The head of the House Democratic campaign effort predicted that President Barack Obama’s handling of Syria’s civil war won’t be a drag on his party in the next congressional election despite widespread public opposition to his proposed military strike.
Even if House Democrats provide the overwhelming number of votes to authorize a military strike against Syria, the U.S. response to that country’s civil war won’t be central to voters’ thinking when they go to the polls next year, said Representative Steve Israel of New York, chairman of the Democratic Congressional Campaign Committee.
“If the strike is swift, in and out, focused on degrading the chemical weapons capability” voters won’t “be thinking” next year “about the debate on a very limited military operation in 2013,” Israel told reporters at a breakfast sponsored by the Christian Science Monitor.

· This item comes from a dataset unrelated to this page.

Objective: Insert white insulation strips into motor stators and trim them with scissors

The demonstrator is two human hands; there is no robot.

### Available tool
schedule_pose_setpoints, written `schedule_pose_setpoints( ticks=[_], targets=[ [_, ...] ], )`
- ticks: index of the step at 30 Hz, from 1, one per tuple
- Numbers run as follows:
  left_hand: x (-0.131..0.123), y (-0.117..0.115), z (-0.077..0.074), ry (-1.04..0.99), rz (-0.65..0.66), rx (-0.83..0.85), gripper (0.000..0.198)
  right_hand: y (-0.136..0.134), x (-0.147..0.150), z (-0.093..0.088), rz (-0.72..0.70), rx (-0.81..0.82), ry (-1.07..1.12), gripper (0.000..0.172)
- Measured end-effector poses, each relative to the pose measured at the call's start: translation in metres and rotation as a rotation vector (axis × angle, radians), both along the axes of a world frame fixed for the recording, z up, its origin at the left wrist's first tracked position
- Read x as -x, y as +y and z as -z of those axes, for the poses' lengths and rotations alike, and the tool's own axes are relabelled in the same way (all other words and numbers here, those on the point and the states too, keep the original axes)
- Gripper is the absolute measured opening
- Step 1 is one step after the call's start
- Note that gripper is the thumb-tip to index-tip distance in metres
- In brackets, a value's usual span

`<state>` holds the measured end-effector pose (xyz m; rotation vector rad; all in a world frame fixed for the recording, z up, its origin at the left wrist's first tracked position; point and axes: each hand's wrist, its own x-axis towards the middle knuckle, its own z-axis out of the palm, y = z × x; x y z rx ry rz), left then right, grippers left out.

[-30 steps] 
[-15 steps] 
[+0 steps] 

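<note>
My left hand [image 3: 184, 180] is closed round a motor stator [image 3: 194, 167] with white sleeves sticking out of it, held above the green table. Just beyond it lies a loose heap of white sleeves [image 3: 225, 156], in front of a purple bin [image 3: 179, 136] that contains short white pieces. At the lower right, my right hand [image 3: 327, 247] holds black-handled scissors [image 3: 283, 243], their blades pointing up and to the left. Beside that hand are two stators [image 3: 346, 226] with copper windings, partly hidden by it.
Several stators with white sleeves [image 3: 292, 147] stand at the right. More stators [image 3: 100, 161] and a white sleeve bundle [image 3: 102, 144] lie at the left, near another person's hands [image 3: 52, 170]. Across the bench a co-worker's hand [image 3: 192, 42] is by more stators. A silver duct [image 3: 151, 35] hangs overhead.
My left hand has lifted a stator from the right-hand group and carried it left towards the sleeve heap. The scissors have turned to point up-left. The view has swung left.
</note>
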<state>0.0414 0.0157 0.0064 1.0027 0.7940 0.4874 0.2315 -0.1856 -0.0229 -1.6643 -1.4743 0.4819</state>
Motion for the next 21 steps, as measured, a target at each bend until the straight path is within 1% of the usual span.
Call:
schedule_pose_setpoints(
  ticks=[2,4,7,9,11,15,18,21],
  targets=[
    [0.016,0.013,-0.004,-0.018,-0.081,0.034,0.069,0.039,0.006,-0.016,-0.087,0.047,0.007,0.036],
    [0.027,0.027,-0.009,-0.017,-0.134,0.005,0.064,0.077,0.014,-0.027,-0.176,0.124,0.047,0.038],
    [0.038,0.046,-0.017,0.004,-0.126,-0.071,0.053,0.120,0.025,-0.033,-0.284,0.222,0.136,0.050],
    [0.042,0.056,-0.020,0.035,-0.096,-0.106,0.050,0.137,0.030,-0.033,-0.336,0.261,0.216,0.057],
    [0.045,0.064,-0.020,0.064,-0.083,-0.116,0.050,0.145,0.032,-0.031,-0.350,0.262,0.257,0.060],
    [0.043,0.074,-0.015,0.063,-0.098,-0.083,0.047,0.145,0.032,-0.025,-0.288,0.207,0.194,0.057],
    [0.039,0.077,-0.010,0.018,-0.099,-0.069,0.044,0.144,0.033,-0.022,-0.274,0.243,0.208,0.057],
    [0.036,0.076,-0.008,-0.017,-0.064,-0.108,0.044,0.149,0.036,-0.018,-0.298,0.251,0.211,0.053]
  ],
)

Polls show a majority of Americans oppose a military strike against Syria and lawmakers who voice concern about authorizing one cite widespread resistance to the idea among their constituents.
Israel, describing himself as “out front as you can get” in support of a limited military strike to eliminate President Bashar al-Assad’s chemical warfare capability, said the issue “evaporates fairly quickly” if Russia’s diplomatic proposal to place Syria’s chemical weapons under international control is “the real deal.”
Even if Obama wages an attack on Syria, the 2014 election “is not going to be a referendum on Syria,” he said. “It will be a referendum on solutions, a referendum on who is willing to get things done,” he said.
Republicans have 233 seats to 200 held by Democrats, with two vacancies. Democrats would need a net gain of 18 seats to win the majority, which they lost to Republicans in the 2010 election.